§ WHAT TO WORK ON
Print the lines that run from the line with "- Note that" to the line with "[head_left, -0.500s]", keeping both end lines, exactly as they appear in the entries below, and nothing else.

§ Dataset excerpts
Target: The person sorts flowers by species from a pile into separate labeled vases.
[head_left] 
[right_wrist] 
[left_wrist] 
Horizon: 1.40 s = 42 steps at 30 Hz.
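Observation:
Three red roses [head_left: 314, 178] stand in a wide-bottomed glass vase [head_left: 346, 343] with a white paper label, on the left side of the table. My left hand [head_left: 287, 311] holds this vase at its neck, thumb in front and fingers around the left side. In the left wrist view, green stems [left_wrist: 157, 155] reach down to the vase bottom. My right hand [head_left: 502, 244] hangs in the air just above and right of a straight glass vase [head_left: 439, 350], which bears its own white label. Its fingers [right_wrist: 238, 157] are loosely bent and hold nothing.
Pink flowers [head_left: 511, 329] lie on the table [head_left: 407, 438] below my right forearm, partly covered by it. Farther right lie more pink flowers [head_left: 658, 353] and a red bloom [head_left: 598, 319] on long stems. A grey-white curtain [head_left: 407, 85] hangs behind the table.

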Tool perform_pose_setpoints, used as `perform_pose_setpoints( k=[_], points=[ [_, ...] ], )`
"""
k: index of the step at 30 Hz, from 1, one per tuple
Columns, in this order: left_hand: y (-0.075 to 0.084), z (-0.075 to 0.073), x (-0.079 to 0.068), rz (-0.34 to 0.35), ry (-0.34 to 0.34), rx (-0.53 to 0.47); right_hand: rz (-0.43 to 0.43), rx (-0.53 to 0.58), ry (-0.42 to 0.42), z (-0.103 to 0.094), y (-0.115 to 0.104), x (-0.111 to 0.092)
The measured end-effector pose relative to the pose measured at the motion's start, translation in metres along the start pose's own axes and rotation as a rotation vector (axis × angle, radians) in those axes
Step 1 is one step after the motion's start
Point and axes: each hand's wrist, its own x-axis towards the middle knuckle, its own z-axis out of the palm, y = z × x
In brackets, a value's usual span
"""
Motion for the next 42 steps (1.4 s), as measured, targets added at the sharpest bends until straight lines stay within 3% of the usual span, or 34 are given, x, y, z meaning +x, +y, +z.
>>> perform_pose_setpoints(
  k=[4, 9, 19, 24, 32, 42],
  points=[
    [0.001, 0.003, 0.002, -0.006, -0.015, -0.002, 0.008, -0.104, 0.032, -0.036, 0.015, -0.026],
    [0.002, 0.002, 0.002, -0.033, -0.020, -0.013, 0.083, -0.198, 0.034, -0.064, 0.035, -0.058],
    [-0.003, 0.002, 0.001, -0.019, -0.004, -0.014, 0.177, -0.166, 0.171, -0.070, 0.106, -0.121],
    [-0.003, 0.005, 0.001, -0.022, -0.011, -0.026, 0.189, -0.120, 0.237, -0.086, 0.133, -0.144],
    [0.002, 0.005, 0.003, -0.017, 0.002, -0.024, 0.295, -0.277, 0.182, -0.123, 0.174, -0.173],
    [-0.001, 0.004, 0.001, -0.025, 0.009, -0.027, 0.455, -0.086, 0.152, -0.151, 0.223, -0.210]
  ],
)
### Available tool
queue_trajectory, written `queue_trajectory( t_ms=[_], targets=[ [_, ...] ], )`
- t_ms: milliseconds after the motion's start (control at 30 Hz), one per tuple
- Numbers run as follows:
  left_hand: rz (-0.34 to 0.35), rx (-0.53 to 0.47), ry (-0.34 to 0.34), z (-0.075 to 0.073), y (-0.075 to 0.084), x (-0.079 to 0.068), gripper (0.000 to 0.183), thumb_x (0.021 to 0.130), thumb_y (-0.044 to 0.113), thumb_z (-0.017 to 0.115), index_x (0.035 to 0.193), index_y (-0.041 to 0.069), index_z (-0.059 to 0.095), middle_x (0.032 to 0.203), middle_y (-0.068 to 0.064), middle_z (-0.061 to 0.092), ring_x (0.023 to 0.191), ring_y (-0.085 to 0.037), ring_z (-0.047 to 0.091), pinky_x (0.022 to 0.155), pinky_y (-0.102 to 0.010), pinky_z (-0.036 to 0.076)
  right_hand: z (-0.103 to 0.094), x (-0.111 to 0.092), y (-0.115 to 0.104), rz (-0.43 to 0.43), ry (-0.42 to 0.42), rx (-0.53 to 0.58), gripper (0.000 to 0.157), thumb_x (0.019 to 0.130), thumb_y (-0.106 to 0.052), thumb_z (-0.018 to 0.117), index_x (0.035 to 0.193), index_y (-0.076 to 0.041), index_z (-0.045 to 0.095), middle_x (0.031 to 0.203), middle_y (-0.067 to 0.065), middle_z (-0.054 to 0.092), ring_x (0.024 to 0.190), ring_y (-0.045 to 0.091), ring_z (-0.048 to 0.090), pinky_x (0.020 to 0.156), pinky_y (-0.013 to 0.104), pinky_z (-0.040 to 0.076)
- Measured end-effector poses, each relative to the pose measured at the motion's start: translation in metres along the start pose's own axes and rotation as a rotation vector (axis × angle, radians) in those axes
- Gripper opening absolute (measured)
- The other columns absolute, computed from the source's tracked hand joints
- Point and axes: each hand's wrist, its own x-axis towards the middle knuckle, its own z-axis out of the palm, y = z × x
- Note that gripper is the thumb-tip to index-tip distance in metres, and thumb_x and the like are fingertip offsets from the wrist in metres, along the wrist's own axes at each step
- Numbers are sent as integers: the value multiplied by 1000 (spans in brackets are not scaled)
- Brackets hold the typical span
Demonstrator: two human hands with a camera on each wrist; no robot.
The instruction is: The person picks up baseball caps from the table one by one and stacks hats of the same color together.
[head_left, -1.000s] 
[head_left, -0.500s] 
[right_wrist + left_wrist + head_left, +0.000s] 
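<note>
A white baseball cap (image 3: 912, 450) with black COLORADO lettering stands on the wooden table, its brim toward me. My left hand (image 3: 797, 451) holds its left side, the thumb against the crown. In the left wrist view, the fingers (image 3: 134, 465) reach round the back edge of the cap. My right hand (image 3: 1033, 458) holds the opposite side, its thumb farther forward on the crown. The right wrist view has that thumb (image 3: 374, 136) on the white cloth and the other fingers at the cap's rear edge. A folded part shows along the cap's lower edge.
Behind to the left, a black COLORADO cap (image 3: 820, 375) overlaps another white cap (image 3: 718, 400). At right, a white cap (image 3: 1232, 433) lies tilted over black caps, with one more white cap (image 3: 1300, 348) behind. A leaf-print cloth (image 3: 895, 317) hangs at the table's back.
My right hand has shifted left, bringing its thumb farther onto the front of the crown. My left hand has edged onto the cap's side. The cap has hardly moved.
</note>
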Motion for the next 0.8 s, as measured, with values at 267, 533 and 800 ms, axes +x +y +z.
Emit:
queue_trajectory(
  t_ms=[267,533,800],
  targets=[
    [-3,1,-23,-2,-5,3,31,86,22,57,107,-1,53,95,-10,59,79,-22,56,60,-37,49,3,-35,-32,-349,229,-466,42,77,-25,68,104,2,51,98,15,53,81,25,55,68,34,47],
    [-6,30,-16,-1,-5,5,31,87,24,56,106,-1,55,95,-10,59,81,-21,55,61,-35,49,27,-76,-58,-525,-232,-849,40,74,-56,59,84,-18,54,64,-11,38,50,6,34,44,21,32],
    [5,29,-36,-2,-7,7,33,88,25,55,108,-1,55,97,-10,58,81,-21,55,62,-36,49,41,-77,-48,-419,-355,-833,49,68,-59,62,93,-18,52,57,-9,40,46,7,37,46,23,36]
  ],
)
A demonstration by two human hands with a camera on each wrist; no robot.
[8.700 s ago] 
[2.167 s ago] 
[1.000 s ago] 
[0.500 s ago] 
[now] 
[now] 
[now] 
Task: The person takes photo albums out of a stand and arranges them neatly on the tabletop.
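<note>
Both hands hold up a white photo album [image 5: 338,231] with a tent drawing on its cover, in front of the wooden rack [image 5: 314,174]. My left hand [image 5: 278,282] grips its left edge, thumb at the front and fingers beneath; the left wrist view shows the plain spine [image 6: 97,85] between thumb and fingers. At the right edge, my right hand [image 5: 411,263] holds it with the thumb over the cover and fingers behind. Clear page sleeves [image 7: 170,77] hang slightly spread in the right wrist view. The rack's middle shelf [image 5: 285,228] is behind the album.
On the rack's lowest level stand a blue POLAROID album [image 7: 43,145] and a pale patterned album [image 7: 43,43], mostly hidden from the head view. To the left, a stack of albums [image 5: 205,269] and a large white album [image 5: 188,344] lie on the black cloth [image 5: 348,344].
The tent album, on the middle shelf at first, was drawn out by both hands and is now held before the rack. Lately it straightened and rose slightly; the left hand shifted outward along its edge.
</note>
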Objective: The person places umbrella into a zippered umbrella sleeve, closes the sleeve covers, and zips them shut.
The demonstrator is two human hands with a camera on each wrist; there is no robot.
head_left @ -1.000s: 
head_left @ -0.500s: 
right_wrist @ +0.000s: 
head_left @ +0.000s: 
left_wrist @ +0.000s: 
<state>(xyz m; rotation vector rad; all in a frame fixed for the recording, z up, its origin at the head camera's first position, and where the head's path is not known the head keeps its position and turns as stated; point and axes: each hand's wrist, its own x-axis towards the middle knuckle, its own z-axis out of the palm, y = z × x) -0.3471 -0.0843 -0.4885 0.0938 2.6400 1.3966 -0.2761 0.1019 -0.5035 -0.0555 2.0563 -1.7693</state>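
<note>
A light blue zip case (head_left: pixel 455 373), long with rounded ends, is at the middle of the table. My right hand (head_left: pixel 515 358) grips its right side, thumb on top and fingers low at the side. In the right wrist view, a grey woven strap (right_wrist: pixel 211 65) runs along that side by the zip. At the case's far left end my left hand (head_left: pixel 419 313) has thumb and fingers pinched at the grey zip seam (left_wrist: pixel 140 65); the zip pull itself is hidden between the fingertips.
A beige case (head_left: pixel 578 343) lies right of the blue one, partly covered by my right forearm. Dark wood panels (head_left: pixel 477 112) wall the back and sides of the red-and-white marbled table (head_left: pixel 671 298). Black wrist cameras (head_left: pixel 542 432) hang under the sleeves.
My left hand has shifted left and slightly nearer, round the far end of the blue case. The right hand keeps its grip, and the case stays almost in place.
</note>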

§ RESULT
- Note that gripper is the thumb-tip to index-tip distance in metres, and thumb_x and the like are fingertip offsets from the wrist in metres, along the wrist's own axes at each step
- Numbers are sent as integers: the value multiplied by 1000 (spans in brackets are not scaled)
- Brackets hold the typical span
Demonstrator: two human hands with a camera on each wrist; no robot.
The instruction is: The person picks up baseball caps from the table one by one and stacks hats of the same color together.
[head_left, -1.000s] 
[head_left, -0.500s] 

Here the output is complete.